Plain-language narrative summary

This controversial article, published in the journal Headache in 2015, presents a systematic critique of acupuncture, arguing that its effects are exclusively placebo. The author, Dr. Brian McGeeney, a neurologist at Boston University, identifies 16 'logical pitfalls' that lead healthcare professionals and researchers to misinterpret the results of acupuncture studies. The text begins by questioning why, after more than 3,500 clinical studies, there is still debate about the true efficacy of acupuncture, suggesting that this in itself indicates the fragility of the evidence.

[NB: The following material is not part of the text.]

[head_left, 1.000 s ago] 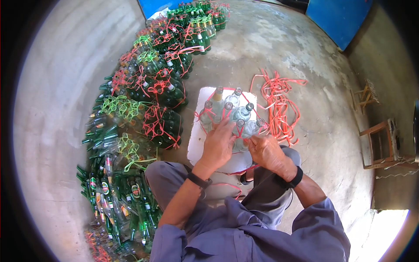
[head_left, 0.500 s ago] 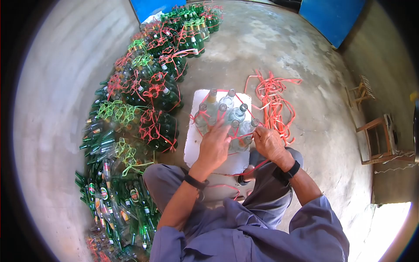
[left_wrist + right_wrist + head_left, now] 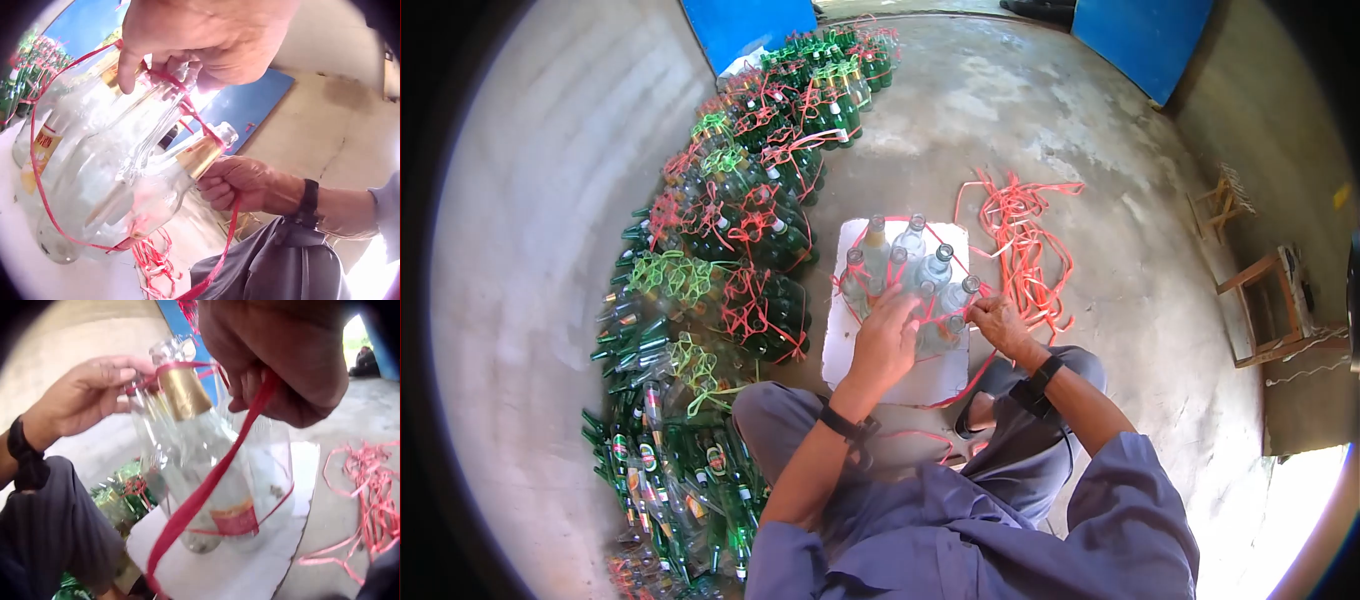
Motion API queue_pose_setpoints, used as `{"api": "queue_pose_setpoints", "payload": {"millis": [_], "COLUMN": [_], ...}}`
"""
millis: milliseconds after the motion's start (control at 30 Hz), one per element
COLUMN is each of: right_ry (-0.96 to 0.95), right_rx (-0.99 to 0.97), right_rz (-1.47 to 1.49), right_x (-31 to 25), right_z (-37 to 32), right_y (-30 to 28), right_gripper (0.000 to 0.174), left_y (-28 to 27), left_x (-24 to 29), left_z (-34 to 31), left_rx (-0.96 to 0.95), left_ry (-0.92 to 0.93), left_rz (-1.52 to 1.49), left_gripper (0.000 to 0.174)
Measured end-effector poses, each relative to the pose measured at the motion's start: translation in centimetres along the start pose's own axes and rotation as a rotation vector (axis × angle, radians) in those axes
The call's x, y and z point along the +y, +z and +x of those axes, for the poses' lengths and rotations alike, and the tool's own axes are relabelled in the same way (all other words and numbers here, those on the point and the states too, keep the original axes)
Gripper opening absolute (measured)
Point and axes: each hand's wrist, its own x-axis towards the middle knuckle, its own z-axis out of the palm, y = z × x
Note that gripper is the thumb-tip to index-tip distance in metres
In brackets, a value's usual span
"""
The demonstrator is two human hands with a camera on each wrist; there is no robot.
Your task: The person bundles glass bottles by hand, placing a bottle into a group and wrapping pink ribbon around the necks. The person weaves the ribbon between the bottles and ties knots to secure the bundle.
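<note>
A cluster of clear glass bottles [image 3: 936,266] stands upright on a white slab [image 3: 837,350], girdled low down by a red strap. More red strap runs between the necks. At the cluster's near side my left hand [image 3: 884,338] grips a bottle neck, its index finger stretched downward in the left wrist view. My right hand [image 3: 1002,326] is at the cluster's right edge, its curled fingers holding a red strap [image 3: 209,482] whose long tail hangs down. Beside that hand, strap passes round the gold-foiled neck of a bottle [image 3: 185,394].
Loose red strap [image 3: 1025,245] lies heaped on the floor right of the slab. Along the left, green bottles [image 3: 775,320] stand in strapped bundles, with others lying loose nearer me. A wooden frame [image 3: 1265,310] stands by the right wall. My bent knees flank the slab's near end.
My right hand pulled the strap outward to the right from the bottles, then stayed at their right edge. The left hand has kept its place at the necks. The head view has shifted slightly.
</note>
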Motion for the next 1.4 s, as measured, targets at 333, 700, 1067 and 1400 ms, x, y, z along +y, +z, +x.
{"api": "queue_pose_setpoints", "payload": {"millis": [333,700,1067,1400], "right_ry": [-0.152,0.107,0.181,0.115], "right_rx": [0.006,0.184,0.030,0.030], "right_rz": [0.302,-0.133,-0.027,0.099], "right_x": [10.3,-0.5,-1.8,-3.2], "right_z": [3.8,0.6,0.6,-0.1], "right_y": [7.6,3.5,2.0,1.3], "right_gripper": [0.021,0.018,0.024,0.027], "left_y": [0.3,2.5,0.5,-2.0], "left_x": [1.9,0.9,3.0,2.5], "left_z": [5.0,5.9,7.2,7.0], "left_rx": [-0.277,-0.427,-0.378,-0.313], "left_ry": [0.243,0.143,0.203,0.127], "left_rz": [0.157,0.227,0.319,0.372], "left_gripper": [0.035,0.034,0.021,0.020]}}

McGeeney argues that the theoretical basis of acupuncture — meridians and vital energy (qi 氣) — lacks scientific foundation, classifying it as 'prescientific nonsense.' The author sharply criticizes the tendency to subject alternative therapies without a scientific basis to randomized controlled trials, considering this a waste of resources. Among the main logical pitfalls identified are: the argument from antiquity (something being ancient does not prove efficacy), isolated personal testimonials, popularity as evidence, and underestimation of the placebo effect. McGeeney emphasizes that procedures have a placebo effect superior to oral medications, citing historical examples such as internal mammary artery ligation for angina and arthroscopy for knee osteoarthritis, both subsequently demonstrated to be ineffective in controlled trials with sham surgery. The author critically analyzes functional neuroimaging (fMRI) studies that show cerebral changes with acupuncture, arguing that these are merely surrogate outcomes without true clinical relevance.

He criticizes especially the misinterpretation of p-values and the tendency to consider isolated positive studies without evaluating the totality of evidence. McGeeney also addresses economic and funding issues, criticizing the National Center for Complementary and Alternative Medicine (NCCAM) for spending more than one billion dollars on research without significant results. The article mentions that 99% of Chinese studies on acupuncture show positive results, suggesting systematic bias. Specifically regarding headache, the author cites studies by Linde and colleagues showing that both real and sham acupuncture demonstrated robust improvement in migraine frequency, with no significant difference between them.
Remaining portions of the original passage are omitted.